*Task description:* Set the entries down again exactly; none may be skipped.

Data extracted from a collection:

---------------

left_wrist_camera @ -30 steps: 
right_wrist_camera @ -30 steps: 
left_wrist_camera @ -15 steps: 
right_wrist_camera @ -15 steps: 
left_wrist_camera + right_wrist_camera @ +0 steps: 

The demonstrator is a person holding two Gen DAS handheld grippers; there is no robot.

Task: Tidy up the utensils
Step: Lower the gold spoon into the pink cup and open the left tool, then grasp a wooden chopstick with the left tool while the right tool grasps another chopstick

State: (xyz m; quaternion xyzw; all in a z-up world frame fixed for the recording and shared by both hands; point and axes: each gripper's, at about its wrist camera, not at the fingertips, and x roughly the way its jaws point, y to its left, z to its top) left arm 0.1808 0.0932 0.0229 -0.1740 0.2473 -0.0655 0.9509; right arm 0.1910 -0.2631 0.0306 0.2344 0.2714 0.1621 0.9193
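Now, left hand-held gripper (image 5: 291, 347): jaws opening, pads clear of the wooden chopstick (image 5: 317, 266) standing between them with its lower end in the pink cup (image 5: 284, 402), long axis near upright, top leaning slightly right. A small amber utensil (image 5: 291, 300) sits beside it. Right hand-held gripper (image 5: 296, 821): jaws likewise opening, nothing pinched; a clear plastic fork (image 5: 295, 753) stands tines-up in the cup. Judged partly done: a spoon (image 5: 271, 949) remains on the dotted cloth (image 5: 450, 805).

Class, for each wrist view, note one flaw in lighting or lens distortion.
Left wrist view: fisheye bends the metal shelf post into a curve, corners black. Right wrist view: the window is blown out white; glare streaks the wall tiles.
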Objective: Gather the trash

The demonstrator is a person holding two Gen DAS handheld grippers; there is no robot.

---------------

*Response for this exercise:*
left_wrist_camera @ -30 steps: 
right_wrist_camera @ -30 steps: 
left_wrist_camera @ -15 steps: 
right_wrist_camera @ -15 steps: 
left_wrist_camera + right_wrist_camera @ +0 steps: 

The demonstrator is a person holding two Gen DAS handheld grippers; there is no robot.

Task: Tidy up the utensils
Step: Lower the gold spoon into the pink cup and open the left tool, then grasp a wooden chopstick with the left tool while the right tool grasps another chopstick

State: (xyz m; quaternion xyzw; all in a z-up world frame fixed for the recording and shared by both hands; point and axes: each gripper's, at about its wrist camera, not at the fingertips, and x roughly the way its jaws point, y to its left, z to its top) left arm 0.1808 0.0932 0.0229 -0.1740 0.2473 -0.0655 0.9509; right arm 0.1910 -0.2631 0.0306 0.2344 0.2714 0.1621 0.9193
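Now, left hand-held gripper (image 5: 291, 347): jaws opening, pads clear of the wooden chopstick (image 5: 317, 266) standing between them with its lower end in the pink cup (image 5: 284, 402), long axis near upright, top leaning slightly right. A small amber utensil (image 5: 291, 300) sits beside it. Right hand-held gripper (image 5: 296, 821): jaws likewise opening, nothing pinched; a clear plastic fork (image 5: 295, 753) stands tines-up in the cup. Judged partly done: a spoon (image 5: 271, 949) remains on the dotted cloth (image 5: 450, 805).

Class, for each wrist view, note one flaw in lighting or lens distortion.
Left wrist view: fisheye bends the metal shelf post into a curve, corners black. Right wrist view: the window is blown out white; glare streaks the wall tiles.
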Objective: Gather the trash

The demonstrator is a person holding two Gen DAS handheld grippers; there is no robot.

Work on the answer has been completed.